Bruce Nauman Asks if Art Can Exist Without a Viewer

LOS ANGELES — That one of the best art shows in Los Angeles right now is an empty room might come as a surprise to most. Bruce Nauman would beg to differ — just as he has for the entirety of his 60-plus-year career. A formidable figure in modern and contemporary art, his practice runs the gamut, from performance to sculpture to video, and beyond, all united by his conceptual interrogations of art itself. But what may seem heady on paper is surprisingly — and refreshingly — simple and even earnest in person. At Marian Goodman Gallery, an exhibition focusing on the artist’s Pasadena Years (1969–79), when he lived in East LA, displays works that he created specifically to center the viewer’s experience of architecture, the body, and art — sometimes making use of nearly vacant galleries. These pieces are the stuff of art history legend (and many college courses), but what, if anything, do they mean to us now? 

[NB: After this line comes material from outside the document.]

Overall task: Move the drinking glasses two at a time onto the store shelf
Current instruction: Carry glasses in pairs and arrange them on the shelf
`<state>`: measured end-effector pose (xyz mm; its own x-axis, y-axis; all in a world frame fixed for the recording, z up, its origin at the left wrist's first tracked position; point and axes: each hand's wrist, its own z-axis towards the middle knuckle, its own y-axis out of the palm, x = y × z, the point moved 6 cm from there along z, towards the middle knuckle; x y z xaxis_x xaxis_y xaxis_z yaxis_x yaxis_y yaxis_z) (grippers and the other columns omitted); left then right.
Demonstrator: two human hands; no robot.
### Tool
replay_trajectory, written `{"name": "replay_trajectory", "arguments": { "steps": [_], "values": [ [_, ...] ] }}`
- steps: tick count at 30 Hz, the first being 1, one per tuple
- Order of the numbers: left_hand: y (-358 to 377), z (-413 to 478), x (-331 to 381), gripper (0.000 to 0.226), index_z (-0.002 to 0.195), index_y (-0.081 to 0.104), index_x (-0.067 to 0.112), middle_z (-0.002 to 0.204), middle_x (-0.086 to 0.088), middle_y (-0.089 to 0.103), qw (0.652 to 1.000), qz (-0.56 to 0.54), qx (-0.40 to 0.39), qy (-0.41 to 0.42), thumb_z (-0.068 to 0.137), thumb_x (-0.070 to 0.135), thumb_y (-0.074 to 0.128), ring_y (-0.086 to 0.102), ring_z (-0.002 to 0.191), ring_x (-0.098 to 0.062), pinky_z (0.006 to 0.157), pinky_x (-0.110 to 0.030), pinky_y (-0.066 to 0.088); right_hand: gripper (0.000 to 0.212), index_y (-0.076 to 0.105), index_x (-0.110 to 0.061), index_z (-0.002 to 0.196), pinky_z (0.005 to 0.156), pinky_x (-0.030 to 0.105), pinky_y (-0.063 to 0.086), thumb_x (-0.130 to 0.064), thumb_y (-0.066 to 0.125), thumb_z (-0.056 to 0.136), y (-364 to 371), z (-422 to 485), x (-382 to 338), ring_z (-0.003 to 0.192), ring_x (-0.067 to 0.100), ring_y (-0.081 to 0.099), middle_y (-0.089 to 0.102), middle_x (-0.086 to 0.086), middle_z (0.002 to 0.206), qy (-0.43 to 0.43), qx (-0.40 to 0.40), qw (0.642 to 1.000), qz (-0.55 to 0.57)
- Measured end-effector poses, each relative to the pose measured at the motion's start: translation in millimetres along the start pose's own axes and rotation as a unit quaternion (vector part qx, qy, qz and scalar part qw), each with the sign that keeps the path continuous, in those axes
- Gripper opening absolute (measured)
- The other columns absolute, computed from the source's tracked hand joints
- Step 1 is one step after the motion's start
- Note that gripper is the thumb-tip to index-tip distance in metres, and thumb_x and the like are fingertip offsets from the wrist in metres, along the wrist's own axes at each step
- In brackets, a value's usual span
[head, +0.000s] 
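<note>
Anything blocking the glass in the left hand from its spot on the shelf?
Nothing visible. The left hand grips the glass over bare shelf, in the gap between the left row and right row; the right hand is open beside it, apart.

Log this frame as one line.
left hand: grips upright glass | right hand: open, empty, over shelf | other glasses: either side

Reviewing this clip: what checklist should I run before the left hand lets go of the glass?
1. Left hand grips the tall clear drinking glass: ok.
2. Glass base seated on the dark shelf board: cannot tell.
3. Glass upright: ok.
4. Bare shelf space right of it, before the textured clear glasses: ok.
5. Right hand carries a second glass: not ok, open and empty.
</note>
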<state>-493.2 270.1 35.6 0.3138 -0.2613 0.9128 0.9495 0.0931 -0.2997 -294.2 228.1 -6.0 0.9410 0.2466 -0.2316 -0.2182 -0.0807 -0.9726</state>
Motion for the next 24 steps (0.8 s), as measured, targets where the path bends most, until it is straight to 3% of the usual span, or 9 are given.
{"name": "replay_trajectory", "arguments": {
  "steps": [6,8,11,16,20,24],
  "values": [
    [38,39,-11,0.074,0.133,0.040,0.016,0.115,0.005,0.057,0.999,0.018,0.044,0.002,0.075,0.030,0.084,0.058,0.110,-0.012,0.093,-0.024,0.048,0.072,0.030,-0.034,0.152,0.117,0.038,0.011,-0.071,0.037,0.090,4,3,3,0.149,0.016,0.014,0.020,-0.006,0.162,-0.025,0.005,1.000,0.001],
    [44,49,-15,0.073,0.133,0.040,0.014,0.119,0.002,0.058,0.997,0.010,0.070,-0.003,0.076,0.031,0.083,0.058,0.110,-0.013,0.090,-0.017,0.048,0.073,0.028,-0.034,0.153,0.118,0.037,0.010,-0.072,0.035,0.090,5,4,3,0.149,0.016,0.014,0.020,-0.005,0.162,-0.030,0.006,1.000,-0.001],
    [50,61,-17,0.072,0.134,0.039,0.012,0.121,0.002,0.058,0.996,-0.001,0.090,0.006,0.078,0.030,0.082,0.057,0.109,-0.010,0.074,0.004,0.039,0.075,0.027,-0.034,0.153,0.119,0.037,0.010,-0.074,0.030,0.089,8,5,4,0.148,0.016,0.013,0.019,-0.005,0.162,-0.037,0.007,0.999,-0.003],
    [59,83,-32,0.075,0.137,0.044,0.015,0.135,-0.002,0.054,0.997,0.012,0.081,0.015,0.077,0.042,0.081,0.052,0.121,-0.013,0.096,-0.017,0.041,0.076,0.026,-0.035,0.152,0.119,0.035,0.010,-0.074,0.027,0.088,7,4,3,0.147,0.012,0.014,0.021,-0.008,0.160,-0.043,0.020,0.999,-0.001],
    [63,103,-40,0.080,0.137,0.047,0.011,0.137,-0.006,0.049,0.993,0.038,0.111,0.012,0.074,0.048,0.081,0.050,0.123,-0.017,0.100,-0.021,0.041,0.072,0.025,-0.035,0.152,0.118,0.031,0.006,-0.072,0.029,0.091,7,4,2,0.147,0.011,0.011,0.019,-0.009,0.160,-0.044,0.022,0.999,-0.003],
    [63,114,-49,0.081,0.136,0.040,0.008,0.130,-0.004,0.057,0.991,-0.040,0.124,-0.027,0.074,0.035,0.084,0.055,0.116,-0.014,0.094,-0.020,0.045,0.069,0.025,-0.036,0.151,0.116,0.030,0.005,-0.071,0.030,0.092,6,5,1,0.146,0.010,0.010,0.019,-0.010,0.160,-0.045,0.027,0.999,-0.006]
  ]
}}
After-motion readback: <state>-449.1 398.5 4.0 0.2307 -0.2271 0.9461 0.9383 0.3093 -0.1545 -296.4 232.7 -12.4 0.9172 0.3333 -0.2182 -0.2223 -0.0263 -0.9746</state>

Much of Nauman’s art cuts to the core of our engagement with art past and present, looking at foundational interactions between viewers, art objects, and art institutions. In “Performance Corridor” (1969), he exaggerates the sense of confinement in exhibition spaces, constructing a bare, narrow wooden hallway that dead ends on one side into an empty wall. Likewise, “Funnel Piece (Françoise Lambert Installation)” (1971) consists of two tall white walls, identical to those enclosing the gallery, that slant toward each other, almost meeting at their apex. These simple works enact what many artists have labored to prove: that the art world’s structures — both its literal buildings and its larger apparatus — are restrictive and arbitrary, but they are still the primary way we experience art.

Bruce Nauman, Studies for Holograms (1970), suite of five screenprints

In Nauman’s eyes, though, these confining systems and structures birth a seemingly endless array of experiences, objects, and reactions. Videos on view, displayed on historically accurate Sony televisions, show figures engaging with their environments in repetitive actions, from “Bouncing in the Corner, No. 2: Upside Down” to “Revolving Upside Down” (both 1969) or “Tony Sinking into the Floor, Face Up and Face Down” (1973), to name a few. The figures in each work demonstrate how even the most banal action can become injurious, ecstatic, and sensual when they are approached as art. Nauman cheekily endorses this attitude in his text-based piece, “Body Pressure” (1974), a pink paper poster that instructs its readers to press their bodies hard into a wall, which he notes “may become a very erotic exercise.” 

In a 1966 interview published in Artforum, sculptor Tony Smith describes driving through the barren, industrial wasteland of an unfinished section of a New Jersey turnpike, surrounded by the same materials that were popular in minimalist sculpture at the time. He called the experience “the end of art.” Smith’s remarks elucidate the values of many likeminded artists who, at the time, believed that the 20th century had seen art through to its natural conclusion, distilling the forms and feelings of modernity so completely that they could not be meaningfully distinguished from a drive down an abandoned highway. Nauman proves otherwise. At Marian Goodman Gallery, the artist demonstrates how interactions between the art object and viewer are, in fact, infinite. Luckily for Nauman, the end of art proves very long indeed. 

Bruce Nauman, “SUGAR/RAGUS/RACUS/SUCAR/RAGUS …” (1973), graphite and presstype on paper

Bruce Nauman: Pasadena Years continues at Marian Goodman Gallery (1120 Seward Street, Hollywood, Los Angeles) through April 26. The exhibition was organized by Philipp Kaiser with Samantha Gregg of Marian Goodman Gallery, in close collaboration with Bruce Nauman and his studio.